We are deeply troubled and wounded by the recent racist attacks broadcast by the leader of our nation, including the dehumanizing imagery directed at former President Barack Obama and former First Lady Michelle Obama — attacks that perpetuate a long history of harm against Black people and people of African descent.
Racism is not an abstract problem. It is a moral crisis that inflicts pain on real human beings — on families, on communities, and on all who love justice. The cruelty of such imagery and the refusal to acknowledge its harm are inexcusable. Accountability and repentance matter. There can be no healing without them.
But this moment is also a reminder of a harder truth.
Black Americans and other communities of color have been resisting racism since this nation’s beginning. They have marched, organized, prayed, testified, educated, and endured. The burden of confronting racism has never fallen evenly.
The persistence of racial injustice is not because people of color have failed to fight it. It is because too many white Americans — especially those with power — have failed to dismantle it.
If racism continues to shape our public life, it is in part because silence, comfort, and political loyalty have too often outweighed moral courage.

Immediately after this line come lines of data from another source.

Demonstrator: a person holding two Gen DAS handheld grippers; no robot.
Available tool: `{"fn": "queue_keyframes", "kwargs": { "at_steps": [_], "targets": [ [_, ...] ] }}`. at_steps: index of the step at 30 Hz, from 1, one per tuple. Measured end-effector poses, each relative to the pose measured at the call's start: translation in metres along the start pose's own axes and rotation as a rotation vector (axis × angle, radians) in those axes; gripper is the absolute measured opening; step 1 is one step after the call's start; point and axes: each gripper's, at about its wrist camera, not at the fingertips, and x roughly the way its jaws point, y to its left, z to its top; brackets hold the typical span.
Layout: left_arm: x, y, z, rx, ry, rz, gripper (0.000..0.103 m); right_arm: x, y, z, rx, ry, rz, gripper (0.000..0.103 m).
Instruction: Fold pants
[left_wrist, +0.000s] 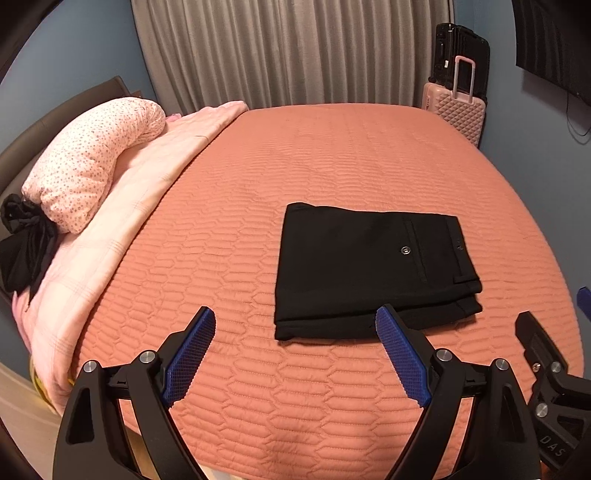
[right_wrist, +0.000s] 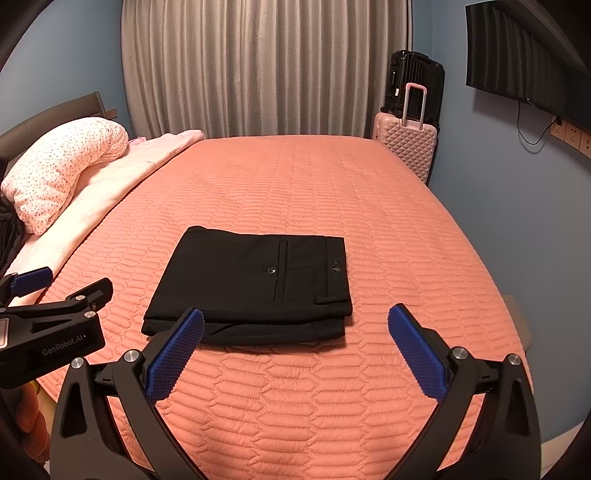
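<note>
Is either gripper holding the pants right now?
No: the left gripper and right gripper are both open above the bedspread, and the folded pants lie free.

Both grippers are black plastic with silver screws, blue ridged pads (left_wrist: 194, 354), "GenRobot.AI" lettering.

The right gripper (right_wrist: 295, 317) has its jaws spread wide with nothing between them, held above the near edge of the bed (right_wrist: 369, 221). Directly ahead of it, the pants (right_wrist: 255, 280) lie folded into a compact rectangle flat on the bedspread, pocket button facing up, their near edge just beyond the left fingertip. The left gripper (right_wrist: 55, 288) enters from the left side, also clear of the pants, and farther ahead stand a pillow (right_wrist: 59, 170) to the left and a pink suitcase (right_wrist: 406, 144) to the right.
</note>
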Motion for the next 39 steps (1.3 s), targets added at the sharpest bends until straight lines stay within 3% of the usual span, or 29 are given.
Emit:
{"fn": "queue_keyframes", "kwargs": {
  "at_steps": [7,25,39],
  "targets": [
    [-0.007,0.005,0.005,-0.019,-0.016,-0.058,0.087,-0.001,-0.002,0.0,0.0,-0.008,-0.001,0.098],
    [-0.016,0.003,0.011,0.019,-0.07,-0.029,0.087,-0.004,0.0,0.001,-0.008,-0.016,-0.002,0.098],
    [-0.013,-0.003,0.004,0.055,-0.064,-0.003,0.087,-0.005,0.001,0.001,-0.008,-0.014,-0.004,0.098]
  ]
}}
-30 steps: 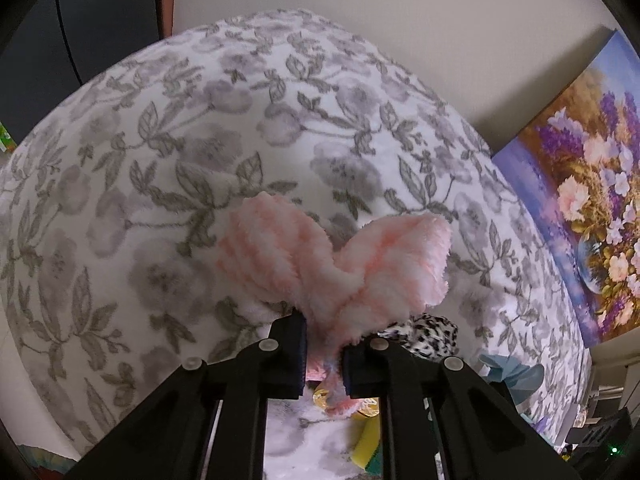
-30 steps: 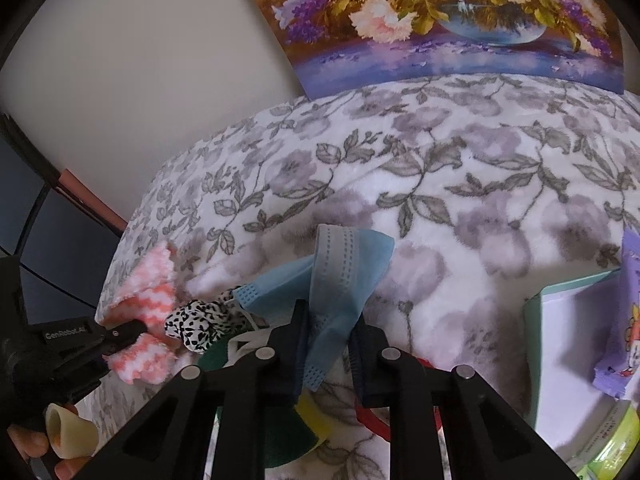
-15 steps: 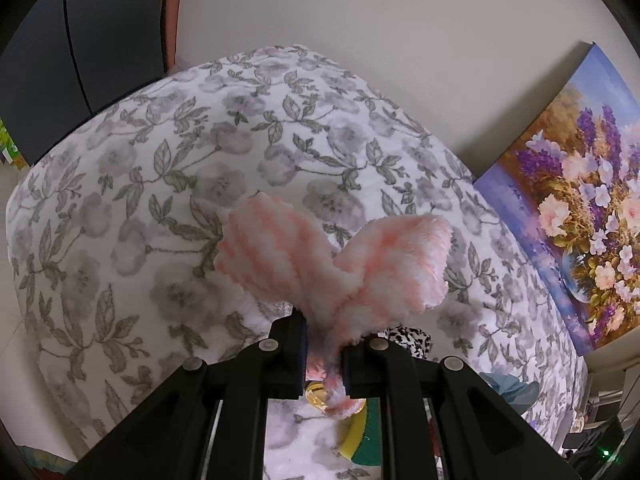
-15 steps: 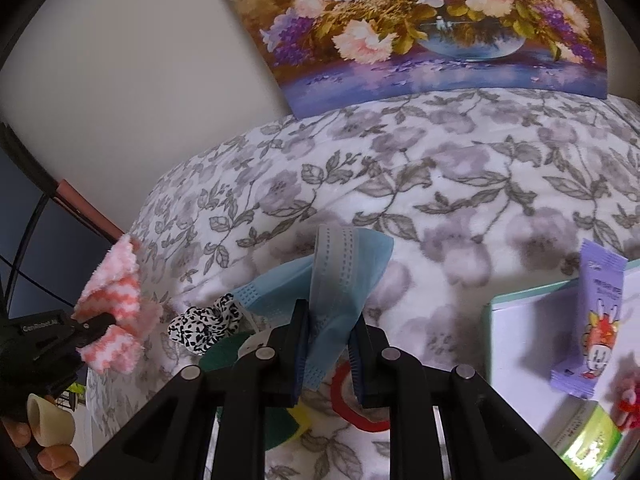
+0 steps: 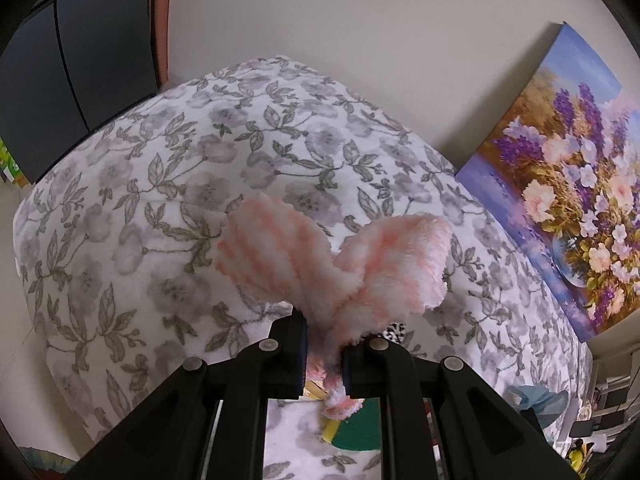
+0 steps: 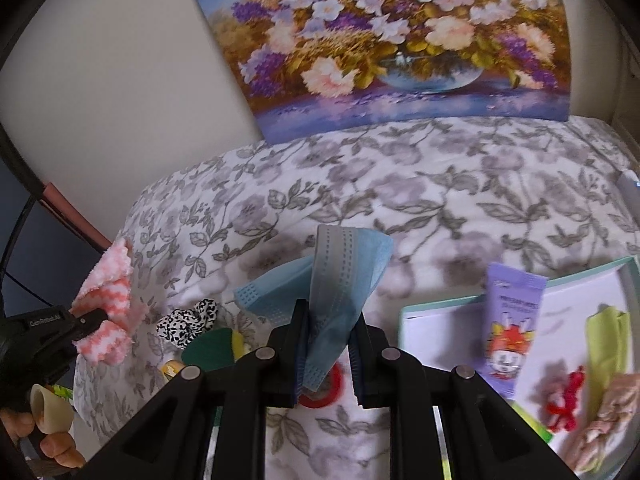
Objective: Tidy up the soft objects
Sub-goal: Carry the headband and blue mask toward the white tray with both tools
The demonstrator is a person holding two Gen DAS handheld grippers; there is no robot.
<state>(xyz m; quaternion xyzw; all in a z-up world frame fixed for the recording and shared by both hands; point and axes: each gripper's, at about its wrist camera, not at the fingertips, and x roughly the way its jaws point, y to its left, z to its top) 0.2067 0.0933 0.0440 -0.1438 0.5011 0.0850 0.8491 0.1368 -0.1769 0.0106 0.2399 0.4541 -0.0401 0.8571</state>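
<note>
Sock (image 5: pixel 332 268), pink and fuzzy, pinched in my left tongs (image 5: pixel 324 356) above the surface; right tongs (image 6: pixel 328 344) clamp the blue mask (image 6: pixel 340 276). Carry both level toward the tray (image 6: pixel 440 312), I reckon.

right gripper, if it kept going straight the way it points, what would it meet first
Probably the floral blanket ahead of the right gripper, which is shut on a blue face mask. Nothing else lies in that line; the flower painting stands beyond. Depth is unclear.

The right gripper's fingers (image 6: pixel 298 344) hide most of a red ring (image 6: pixel 334 386).
</note>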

White people — and especially white men in positions of influence — must move from passive disagreement to active accountability. Justice will not advance unless those who benefit from racial hierarchy choose to confront it.
This is not about shame.
It is about responsibility.
As Catholic women rooted in the healing love of Christ and the Gospel imperative to uphold the dignity of every person, we stand with those who are denigrated, targeted, and wounded by racist rhetoric and acts. We affirm the sacred worth of every child of God, created in the image and likeness of God, and we reject every ideology, word, or action that dehumanizes another.
This moment calls for more than outrage. It calls for conversion of heart, sustained solidarity, and concrete action. We recommit ourselves to walking this path with others — in prayer, in humility, in truth, and in love — toward a future where all human dignity is honored and upheld.